Já a segunda parte, que continua a louvar a pastora Marília, condensa os poemas escritos durante a prisão.
A terceira parte contém poemas que possuem Marília como musa ao lado de outras pastoras também igualmente louvadas. Essa reunião contempla poemas que Gonzaga escreveu antes de conhecer a sua paixão, quando ele apenas começava a ser um árcade treinando as convenções da escrita do movimento.
A origem do Arcadismo
O movimento surgiu na Europa, durante o século XVIII.
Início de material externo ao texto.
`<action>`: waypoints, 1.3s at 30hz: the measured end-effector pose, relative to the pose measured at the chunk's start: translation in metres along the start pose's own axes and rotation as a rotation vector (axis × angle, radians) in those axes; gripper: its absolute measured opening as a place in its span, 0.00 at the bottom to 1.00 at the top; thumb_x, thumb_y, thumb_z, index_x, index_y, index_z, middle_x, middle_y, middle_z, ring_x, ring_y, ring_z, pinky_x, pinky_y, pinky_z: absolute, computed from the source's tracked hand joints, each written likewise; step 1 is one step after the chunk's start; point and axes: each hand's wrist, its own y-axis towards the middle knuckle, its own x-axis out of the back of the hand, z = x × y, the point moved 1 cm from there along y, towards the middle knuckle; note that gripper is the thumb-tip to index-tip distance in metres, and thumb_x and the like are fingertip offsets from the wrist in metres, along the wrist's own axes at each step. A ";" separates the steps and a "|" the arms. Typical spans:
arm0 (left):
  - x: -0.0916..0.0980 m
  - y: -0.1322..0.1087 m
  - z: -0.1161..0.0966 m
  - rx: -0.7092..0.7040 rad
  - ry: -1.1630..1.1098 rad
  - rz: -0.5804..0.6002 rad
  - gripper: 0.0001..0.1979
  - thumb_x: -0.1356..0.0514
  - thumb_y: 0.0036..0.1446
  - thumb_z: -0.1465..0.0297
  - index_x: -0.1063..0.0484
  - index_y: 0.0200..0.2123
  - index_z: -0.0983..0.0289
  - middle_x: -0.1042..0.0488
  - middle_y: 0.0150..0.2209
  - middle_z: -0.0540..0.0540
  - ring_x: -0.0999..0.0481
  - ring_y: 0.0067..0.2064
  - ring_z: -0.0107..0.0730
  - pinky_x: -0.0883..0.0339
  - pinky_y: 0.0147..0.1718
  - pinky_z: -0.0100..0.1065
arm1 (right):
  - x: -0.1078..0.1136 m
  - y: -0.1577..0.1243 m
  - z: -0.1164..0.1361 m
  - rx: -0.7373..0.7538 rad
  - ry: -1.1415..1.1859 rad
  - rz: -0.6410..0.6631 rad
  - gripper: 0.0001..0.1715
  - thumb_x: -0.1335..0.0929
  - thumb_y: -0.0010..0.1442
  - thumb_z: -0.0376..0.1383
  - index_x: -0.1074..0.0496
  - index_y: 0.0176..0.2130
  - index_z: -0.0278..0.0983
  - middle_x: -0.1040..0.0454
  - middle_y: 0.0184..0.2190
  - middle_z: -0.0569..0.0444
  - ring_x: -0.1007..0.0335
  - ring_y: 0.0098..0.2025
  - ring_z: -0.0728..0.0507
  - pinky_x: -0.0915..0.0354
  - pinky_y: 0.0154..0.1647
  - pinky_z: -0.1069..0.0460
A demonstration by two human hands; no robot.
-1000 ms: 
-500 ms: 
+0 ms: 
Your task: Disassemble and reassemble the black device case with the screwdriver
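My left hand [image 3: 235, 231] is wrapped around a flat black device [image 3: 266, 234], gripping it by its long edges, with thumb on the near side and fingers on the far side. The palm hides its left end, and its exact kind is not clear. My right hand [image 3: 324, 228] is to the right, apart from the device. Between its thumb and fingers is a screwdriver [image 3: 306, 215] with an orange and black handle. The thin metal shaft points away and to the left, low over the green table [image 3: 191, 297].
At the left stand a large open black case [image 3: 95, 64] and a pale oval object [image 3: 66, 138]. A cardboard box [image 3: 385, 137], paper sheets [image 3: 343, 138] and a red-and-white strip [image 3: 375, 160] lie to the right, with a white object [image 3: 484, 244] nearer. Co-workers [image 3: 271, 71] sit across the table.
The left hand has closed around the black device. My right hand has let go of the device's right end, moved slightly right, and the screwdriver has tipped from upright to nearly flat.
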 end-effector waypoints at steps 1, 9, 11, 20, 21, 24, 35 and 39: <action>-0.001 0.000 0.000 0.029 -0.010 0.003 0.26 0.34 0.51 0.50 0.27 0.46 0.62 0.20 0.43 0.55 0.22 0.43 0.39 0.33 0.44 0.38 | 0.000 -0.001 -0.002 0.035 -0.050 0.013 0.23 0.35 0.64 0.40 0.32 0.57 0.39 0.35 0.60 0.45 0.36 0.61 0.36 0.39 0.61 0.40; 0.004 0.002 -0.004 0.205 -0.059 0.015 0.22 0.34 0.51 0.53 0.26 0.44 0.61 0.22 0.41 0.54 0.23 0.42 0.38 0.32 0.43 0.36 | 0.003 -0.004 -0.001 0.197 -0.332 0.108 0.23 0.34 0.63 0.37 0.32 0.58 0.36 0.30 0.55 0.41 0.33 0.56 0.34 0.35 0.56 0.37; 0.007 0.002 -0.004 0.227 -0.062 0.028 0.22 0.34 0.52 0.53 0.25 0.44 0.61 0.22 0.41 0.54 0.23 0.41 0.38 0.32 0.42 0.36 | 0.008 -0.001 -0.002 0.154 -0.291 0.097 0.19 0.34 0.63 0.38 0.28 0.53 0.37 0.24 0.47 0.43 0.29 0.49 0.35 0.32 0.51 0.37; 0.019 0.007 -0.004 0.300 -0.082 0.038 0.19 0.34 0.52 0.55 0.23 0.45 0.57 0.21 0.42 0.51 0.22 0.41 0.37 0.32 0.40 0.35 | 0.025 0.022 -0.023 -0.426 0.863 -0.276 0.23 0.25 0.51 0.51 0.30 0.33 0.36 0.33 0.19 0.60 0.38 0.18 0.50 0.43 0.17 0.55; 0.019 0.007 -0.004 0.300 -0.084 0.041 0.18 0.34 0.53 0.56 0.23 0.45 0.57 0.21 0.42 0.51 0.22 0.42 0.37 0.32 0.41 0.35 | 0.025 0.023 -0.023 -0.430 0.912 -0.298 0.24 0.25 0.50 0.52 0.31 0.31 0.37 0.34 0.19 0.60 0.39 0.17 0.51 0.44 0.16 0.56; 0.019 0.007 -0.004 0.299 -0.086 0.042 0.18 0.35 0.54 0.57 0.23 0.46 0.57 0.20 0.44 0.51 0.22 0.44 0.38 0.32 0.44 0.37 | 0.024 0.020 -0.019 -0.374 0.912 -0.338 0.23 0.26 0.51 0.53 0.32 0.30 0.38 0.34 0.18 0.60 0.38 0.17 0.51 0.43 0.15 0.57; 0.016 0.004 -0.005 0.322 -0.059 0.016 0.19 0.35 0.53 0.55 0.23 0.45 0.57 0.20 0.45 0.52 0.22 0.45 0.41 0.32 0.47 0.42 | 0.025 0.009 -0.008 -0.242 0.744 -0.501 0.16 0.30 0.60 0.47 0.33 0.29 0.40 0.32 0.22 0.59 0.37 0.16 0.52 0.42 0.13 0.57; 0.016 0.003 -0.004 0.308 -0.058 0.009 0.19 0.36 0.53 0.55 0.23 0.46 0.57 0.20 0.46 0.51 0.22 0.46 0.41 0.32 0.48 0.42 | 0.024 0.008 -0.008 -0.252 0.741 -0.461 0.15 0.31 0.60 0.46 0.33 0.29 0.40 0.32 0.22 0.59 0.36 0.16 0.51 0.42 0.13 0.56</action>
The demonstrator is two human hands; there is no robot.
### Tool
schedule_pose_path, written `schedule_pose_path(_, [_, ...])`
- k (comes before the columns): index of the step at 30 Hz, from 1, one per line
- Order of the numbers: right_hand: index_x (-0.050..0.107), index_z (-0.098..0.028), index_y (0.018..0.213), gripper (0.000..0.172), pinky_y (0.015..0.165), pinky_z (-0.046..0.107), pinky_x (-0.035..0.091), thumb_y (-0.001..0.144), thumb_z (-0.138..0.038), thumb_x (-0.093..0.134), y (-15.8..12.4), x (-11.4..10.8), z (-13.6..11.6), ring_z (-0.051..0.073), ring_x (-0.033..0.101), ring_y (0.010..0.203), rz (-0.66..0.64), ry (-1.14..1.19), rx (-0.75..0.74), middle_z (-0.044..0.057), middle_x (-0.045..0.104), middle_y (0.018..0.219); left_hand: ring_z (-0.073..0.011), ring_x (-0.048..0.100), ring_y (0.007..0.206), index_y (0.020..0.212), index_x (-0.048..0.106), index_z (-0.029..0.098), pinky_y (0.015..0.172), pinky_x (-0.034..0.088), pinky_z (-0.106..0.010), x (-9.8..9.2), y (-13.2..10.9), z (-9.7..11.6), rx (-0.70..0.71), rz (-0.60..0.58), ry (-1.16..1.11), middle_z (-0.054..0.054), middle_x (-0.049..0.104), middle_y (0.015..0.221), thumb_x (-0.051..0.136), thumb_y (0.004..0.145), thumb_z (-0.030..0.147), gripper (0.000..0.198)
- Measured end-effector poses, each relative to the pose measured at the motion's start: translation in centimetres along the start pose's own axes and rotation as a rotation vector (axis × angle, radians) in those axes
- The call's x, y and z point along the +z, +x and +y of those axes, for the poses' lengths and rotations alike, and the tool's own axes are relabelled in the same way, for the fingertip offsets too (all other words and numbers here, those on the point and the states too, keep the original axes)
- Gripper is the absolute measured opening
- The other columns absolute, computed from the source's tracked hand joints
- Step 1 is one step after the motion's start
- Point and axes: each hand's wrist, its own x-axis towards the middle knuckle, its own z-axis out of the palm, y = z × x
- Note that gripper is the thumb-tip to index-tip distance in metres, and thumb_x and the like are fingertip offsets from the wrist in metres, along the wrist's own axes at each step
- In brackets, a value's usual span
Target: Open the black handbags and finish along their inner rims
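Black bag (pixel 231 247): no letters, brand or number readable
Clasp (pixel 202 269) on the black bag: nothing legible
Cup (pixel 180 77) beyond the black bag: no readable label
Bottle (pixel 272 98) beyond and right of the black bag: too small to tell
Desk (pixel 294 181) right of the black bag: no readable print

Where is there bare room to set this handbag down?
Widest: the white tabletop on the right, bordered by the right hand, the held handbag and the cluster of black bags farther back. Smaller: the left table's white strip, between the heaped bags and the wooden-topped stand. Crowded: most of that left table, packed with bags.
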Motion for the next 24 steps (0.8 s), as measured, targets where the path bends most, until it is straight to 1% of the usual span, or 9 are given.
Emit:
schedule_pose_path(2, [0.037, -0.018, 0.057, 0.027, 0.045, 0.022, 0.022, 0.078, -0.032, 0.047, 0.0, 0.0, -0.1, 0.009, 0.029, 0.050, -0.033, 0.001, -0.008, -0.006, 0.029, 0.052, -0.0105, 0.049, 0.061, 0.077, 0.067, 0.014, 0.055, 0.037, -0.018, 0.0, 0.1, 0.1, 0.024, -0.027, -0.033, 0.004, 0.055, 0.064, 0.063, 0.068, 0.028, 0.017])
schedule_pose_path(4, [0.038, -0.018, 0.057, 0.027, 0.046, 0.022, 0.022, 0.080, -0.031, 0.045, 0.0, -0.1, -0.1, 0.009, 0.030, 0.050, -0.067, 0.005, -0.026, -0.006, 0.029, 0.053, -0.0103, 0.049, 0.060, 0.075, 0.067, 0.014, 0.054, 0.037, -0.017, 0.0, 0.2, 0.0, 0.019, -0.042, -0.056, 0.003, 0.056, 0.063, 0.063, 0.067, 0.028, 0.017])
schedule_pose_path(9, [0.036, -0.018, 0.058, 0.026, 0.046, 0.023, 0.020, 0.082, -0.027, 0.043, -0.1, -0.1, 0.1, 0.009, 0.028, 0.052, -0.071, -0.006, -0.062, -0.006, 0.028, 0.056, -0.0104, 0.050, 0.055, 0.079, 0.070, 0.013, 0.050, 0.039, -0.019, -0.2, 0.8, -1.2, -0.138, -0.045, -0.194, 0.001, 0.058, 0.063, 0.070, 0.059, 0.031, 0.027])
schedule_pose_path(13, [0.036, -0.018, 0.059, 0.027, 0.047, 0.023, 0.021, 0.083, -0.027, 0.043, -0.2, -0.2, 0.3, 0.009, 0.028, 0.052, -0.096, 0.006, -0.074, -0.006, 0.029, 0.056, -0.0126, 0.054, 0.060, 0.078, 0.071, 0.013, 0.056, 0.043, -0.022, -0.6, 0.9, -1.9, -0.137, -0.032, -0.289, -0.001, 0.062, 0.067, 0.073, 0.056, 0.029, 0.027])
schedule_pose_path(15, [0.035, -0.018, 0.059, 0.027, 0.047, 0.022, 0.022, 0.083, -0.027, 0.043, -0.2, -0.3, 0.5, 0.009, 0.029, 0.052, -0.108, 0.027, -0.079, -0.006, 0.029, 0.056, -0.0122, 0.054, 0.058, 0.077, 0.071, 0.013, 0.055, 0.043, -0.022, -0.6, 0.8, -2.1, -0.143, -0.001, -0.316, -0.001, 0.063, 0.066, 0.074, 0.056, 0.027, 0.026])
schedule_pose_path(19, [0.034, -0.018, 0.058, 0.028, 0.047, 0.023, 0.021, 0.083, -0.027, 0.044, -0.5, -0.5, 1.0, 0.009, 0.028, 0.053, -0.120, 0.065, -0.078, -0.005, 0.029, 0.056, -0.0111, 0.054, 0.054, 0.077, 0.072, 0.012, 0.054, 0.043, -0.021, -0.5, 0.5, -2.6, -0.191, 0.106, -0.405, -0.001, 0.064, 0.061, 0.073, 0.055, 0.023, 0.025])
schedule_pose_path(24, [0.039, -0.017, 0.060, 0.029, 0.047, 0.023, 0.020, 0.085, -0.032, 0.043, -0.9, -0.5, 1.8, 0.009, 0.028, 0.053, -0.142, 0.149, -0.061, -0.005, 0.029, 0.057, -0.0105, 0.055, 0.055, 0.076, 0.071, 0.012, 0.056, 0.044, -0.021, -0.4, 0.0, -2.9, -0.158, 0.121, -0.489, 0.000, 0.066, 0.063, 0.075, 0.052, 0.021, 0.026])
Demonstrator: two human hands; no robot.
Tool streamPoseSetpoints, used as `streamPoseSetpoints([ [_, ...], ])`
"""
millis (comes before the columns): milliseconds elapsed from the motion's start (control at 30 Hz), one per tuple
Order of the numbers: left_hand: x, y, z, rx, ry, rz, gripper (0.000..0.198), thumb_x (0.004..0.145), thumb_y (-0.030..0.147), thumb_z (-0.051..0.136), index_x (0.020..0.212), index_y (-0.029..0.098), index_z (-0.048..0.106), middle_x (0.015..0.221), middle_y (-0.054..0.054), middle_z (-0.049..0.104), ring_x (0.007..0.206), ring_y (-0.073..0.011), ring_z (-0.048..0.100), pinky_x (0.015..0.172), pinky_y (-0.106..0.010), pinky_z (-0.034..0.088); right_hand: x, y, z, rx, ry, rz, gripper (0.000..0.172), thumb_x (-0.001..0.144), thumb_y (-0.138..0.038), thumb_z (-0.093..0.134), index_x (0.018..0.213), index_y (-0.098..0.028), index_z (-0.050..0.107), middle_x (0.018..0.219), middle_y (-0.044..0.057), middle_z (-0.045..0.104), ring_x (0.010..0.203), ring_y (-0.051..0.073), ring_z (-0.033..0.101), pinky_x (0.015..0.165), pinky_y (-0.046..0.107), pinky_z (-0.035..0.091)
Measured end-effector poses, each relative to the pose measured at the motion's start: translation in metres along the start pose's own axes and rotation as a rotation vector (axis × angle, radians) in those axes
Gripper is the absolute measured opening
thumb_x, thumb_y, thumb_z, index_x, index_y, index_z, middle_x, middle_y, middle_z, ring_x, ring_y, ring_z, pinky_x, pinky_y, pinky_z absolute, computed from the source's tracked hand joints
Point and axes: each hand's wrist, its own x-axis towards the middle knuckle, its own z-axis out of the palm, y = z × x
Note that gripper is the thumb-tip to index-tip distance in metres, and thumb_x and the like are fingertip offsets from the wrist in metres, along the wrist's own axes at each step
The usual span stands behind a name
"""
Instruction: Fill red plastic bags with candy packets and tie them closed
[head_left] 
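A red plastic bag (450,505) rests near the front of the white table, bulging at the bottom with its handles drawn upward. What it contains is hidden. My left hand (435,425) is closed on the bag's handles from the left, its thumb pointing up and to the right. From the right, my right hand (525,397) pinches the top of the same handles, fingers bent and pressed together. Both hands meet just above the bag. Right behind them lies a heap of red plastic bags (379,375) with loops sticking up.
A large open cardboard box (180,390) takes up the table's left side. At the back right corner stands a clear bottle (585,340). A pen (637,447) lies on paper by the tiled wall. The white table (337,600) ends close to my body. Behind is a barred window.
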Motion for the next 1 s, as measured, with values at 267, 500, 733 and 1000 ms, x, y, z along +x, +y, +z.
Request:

Os poetas árcades faziam uso de pseudônimos e escreviam sob métrica perfeita, seus versos exaltavam a natureza e as musas inspiradoras eram figuras pastoris. O Arcadismo original mencionava inúmeros deuses e figuras gregas e latinas da literatura clássica.
Sobre a publicação
O extenso poema foi escrito em três momentos distintos da vida do autor.
A primeira parte, que reúne 33 liras, foi publicada em 1792, em Lisboa. A segunda parte, com 38 liras, foi divulgada em 1799. E a terceira e última parte, com 9 liras e 13 sonetos, foi lançada em 1812.
Confira abaixo as capas das primeiras edições da publicação de Thomaz Antonio Gonzaga:
Descubra Tomás Antônio Gonzaga
Nascido em agosto de 1744, na cidade do Porto, o autor viveu no Brasil (foi levado para Pernambuco pelo pai brasileiro) e morreu degredado na África entre 1807 e 1809.
Foi jurista, poeta árcade e ativista político. Enquanto poeta, Gonzaga foi fortemente influenciado por Cláudio Manuel da Costa.
Trabalhou como Ouvidor Geral na cidade de Ouro Preto, onde conheceu seu grande amor. A eleita, Maria Doroteia Joaquina de Seixas, nasceu no dia 8 de novembro de 1767, em Vila Rica, e era vinte e três anos mais jovem que o poeta.
Tomás precisou se afastar da amada porque foi condenado durante a Inconfidência Mineira, tendo sido preso em 1789. O escritor esteve preso na Ilha das Cobras, no Rio de Janeiro, onde aguardou julgamento desde 1789, até finalmente sair a sentença no dia 20 de abril de 1792, quando foi condenado ao degredo.
Degredado pela rainha Maria I, foi enviado para Moçambique. 1792 foi um ano simultaneamente doce e amargo para o poeta: se na vida pessoal o destino ia de mal a pior, foi neste mesmo ano que, em Lisboa, seus versos ganhavam forma pela Tipografia Nunesiana.
Enquanto esteve na prisão, em Fortaleza, escreveu parte significativa de Marília de Dirceu.
A paixão por Marília ficou tão famosa na região que, a cidade no interior de São Paulo onde a eleita nasceu foi batizada com esse nome em homenagem à obra do poeta Tomás Antônio Gonzaga.
O próprio crítico literário brasileiro Antônio Cândido reconhece:
"Gonzaga é dos raros poetas brasileiros, e certamente o único entre os árcades, cuja vida amorosa tem algum interesse para a compreensão da obra. Marília de Dirceu é um poema de lirismo amoroso tecido à volta duma experiência concreta – a paixão, o noivado e a separação de Dirceu (Gonzaga) e Marília (Maria Dorotéia Joaquina de Seixas)."